In this thread, your arguments seem shallow to me without addressing any real concerns of the bay area homeowners. You seem to be selfishly imposing your political ideology without considering all the costs which you won't be incurring anyway.
I used to think most of NIMBY was shallow. Then my city tried to approve four simultaneous development projects in one city block near me. The projects had tower heights of more than double the zoning. The traffic studies ignored all other development in the area and assumed a much higher use of public transit then is reasonable for an area poorly served by public transit. There were numerous other issues. I think many people (including myself) are not opposed to all development and see the need to build condos even in our own areas. We just see the shit we are expected to swallow from developers and want them to do far better.

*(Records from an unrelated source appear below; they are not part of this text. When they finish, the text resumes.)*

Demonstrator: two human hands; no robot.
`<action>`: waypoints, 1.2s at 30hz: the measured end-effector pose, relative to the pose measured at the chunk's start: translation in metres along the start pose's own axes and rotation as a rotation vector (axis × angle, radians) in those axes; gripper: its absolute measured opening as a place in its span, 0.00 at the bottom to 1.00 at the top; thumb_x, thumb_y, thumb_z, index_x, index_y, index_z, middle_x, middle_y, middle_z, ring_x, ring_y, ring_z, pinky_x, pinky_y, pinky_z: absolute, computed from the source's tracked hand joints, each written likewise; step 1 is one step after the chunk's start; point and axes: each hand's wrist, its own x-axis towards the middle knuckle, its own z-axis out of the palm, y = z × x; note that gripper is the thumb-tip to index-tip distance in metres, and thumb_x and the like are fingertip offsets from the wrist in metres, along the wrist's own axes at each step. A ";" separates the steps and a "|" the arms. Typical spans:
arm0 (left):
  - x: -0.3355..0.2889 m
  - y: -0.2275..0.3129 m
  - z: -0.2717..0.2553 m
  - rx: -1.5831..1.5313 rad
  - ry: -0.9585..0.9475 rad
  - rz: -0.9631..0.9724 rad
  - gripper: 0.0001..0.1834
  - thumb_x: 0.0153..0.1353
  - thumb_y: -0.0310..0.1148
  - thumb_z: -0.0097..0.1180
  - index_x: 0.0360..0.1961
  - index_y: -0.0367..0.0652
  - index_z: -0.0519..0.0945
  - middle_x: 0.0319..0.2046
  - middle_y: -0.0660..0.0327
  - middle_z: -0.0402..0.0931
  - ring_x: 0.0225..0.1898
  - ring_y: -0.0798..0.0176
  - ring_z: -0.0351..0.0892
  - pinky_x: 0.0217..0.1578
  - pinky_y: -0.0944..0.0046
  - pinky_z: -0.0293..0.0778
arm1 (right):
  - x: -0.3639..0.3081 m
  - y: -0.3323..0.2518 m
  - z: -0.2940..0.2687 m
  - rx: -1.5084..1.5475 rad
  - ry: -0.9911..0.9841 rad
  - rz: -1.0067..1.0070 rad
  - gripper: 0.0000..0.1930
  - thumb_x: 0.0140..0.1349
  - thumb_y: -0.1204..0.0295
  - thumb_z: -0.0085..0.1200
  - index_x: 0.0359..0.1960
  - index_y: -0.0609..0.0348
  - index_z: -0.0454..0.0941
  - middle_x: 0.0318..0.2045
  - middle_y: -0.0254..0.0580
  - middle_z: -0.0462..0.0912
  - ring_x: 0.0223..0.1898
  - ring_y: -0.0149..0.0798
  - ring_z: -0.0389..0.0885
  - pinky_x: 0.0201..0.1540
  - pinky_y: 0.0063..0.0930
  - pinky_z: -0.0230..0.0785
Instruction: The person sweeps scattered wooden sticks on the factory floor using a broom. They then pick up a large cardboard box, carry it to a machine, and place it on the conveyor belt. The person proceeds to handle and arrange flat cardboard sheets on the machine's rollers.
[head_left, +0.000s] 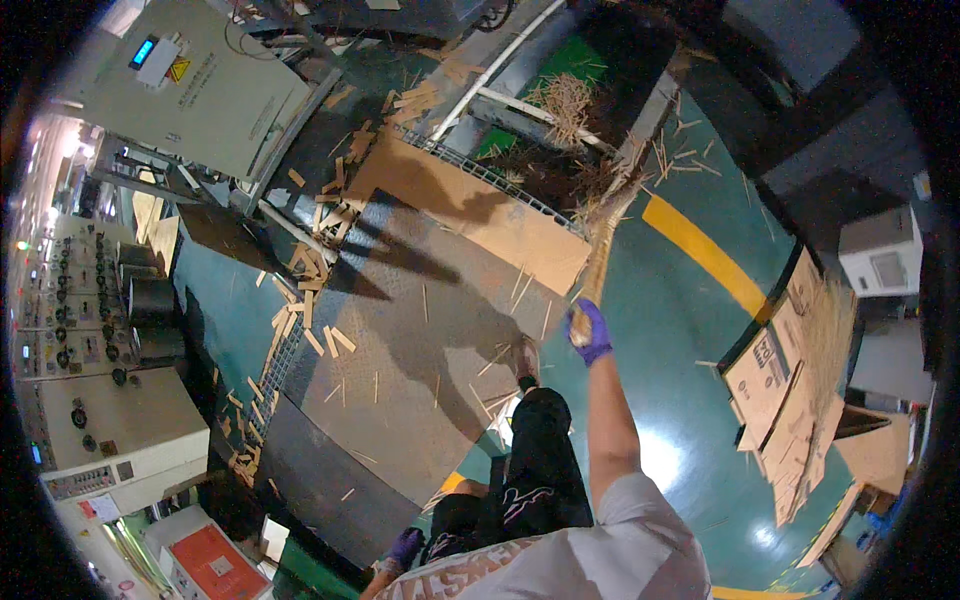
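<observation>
Floor (665, 325) of green colour gives a wide stretch at three o'clock from the middle of the view, bounded by a yellow stripe (703, 250) between two and three and by flattened cartons (768, 375) just past three. At twelve o'clock, a cardboard sheet (475, 218) lies along the edge of a grating (487, 177); a grey-brown plate (400, 420) with scattered thin sticks (376, 388) spreads toward eight. A grey cabinet (205, 95) limits the room at ten.

The two hands are well apart. The right hand (592, 337), purple-gloved, is closed around a long tan tool (601, 243), which points toward one o'clock; the right forearm (611, 415) reaches forward, almost straight. The left hand (406, 545), also gloved, is low, near half past six; whether it holds something, I cannot tell.
</observation>
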 end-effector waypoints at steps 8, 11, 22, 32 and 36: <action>0.032 0.241 0.191 0.286 0.213 0.420 0.17 0.62 0.39 0.49 0.45 0.37 0.75 0.33 0.60 0.76 0.33 0.67 0.74 0.36 0.67 0.72 | -0.088 -0.094 -0.005 -0.079 0.270 -0.312 0.11 0.52 0.66 0.58 0.34 0.53 0.70 0.21 0.39 0.71 0.18 0.39 0.71 0.20 0.33 0.67; 0.031 0.265 0.195 0.274 0.168 0.387 0.19 0.62 0.40 0.49 0.46 0.36 0.74 0.34 0.58 0.77 0.33 0.65 0.74 0.36 0.66 0.72 | -0.065 -0.188 -0.110 0.014 0.174 -0.401 0.10 0.58 0.60 0.52 0.37 0.50 0.72 0.25 0.39 0.74 0.24 0.39 0.73 0.29 0.39 0.70; 0.007 0.197 0.134 0.968 0.333 0.577 0.22 0.58 0.47 0.44 0.46 0.43 0.75 0.46 0.47 0.73 0.46 0.46 0.74 0.49 0.54 0.68 | 0.085 -0.071 0.081 -0.698 0.079 0.062 0.14 0.60 0.55 0.45 0.38 0.49 0.73 0.29 0.41 0.76 0.30 0.42 0.75 0.31 0.39 0.71; 0.032 0.122 0.034 0.689 0.740 0.806 0.21 0.56 0.42 0.43 0.41 0.37 0.77 0.43 0.45 0.75 0.44 0.41 0.74 0.46 0.51 0.68 | -0.013 0.318 0.278 -1.276 -0.738 0.973 0.14 0.60 0.62 0.46 0.44 0.55 0.72 0.34 0.48 0.79 0.36 0.50 0.78 0.36 0.42 0.72; 0.034 0.043 -0.027 0.490 1.105 0.684 0.16 0.57 0.39 0.43 0.36 0.39 0.77 0.37 0.47 0.76 0.41 0.44 0.74 0.44 0.50 0.69 | -0.056 0.401 0.342 -1.881 -1.297 0.793 0.19 0.61 0.63 0.46 0.53 0.56 0.66 0.37 0.52 0.77 0.41 0.49 0.78 0.43 0.44 0.73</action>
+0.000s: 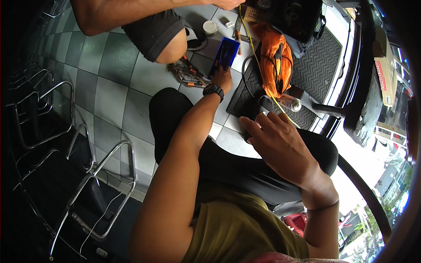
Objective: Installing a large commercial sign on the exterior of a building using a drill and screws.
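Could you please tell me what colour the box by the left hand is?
The box is blue, shown in the head view.

Chrome-framed chairs (93,195) at left, checkered tile floor (115,65), ridged dark mat (320,70), cardboard box (384,72)

blue tray (230,40): glossy plastic | chair frame (133,162): shiny metal | mat (322,63): matt, ridged (rubber-looking)
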`<action>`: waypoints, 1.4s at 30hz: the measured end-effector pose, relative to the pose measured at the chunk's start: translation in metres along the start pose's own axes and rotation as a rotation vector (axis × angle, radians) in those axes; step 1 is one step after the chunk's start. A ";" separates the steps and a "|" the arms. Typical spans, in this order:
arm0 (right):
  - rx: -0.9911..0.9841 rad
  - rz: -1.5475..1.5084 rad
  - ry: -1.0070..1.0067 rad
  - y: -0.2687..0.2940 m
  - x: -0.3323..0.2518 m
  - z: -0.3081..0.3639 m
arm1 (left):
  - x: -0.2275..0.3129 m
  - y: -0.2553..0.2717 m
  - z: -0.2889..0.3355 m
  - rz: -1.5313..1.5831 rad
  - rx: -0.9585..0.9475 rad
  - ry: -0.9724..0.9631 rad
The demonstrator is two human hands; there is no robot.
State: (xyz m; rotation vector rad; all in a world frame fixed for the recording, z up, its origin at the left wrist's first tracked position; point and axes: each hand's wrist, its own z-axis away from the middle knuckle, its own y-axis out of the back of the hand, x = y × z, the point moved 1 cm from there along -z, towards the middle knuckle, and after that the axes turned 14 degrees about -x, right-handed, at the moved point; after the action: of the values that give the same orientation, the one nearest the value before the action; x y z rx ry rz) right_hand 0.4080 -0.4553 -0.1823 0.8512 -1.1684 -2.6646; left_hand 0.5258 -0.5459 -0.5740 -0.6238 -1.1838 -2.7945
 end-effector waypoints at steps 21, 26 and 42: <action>-0.081 -0.021 0.045 -0.007 -0.001 0.010 | -0.010 -0.029 -0.068 0.286 -0.077 -0.090; -0.074 -0.021 0.066 -0.007 0.002 0.012 | -0.011 -0.016 -0.045 0.430 -0.097 -0.169; -0.094 -0.050 0.107 0.001 0.010 0.006 | 0.016 -0.030 -0.016 0.179 0.272 0.031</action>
State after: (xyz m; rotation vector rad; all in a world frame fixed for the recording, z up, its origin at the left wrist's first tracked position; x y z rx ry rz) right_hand 0.3960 -0.4556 -0.1828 1.0057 -1.0033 -2.6510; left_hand 0.4997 -0.5340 -0.5976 -0.6252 -1.3931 -2.4310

Happy city dweller here...no, cars are indeed loud, but so are cities. People, trains, the buzz of lights, the rumble of skateboards, chatter, endless motion at all hours, etc. That's part of the charm.
My parents bought a house in an almost-rural region of southern California in 1991. It was difficult to lose the beautiful field across the street when a housing development went in, but they shrugged their shoulders and moved on -- no biggie.
But more recently, the tiny empty lot next to theirs has been sold and 3 really ugly apartments just went in that are totally out of character with the rest of the neighborhood. If they could have blocked this from happening, they would have -- and I don't think that's selfish NIMBYism. Your next-door neighbors' behavior affects your life profoundly, and when they do dumb stuff like building ugly, stuffed-in apartments that don't fit in with the houses next door, it will affect you negatively.
All to say, NIMBYism gets a bad rap, but having a basic standard of caring about the quality of one's neighborhood (especially next-door lots) isn't selfish or shallow.
By extension, you'd have to say it's "selfish and shallow" to pay more to not live in a bad part of town... is it really?
To those who disagree, would it be right to just let every developer's plan go through without review? I'm not saying "no development", I'm promoting the equivalent of code reviews on PRs before merge.
Housing developers shouldn't have free reign to maximize their profits regardless of costs to a city.
If they said "income" it'd still shoot up the velocity of money, since poor people have higher spending rates.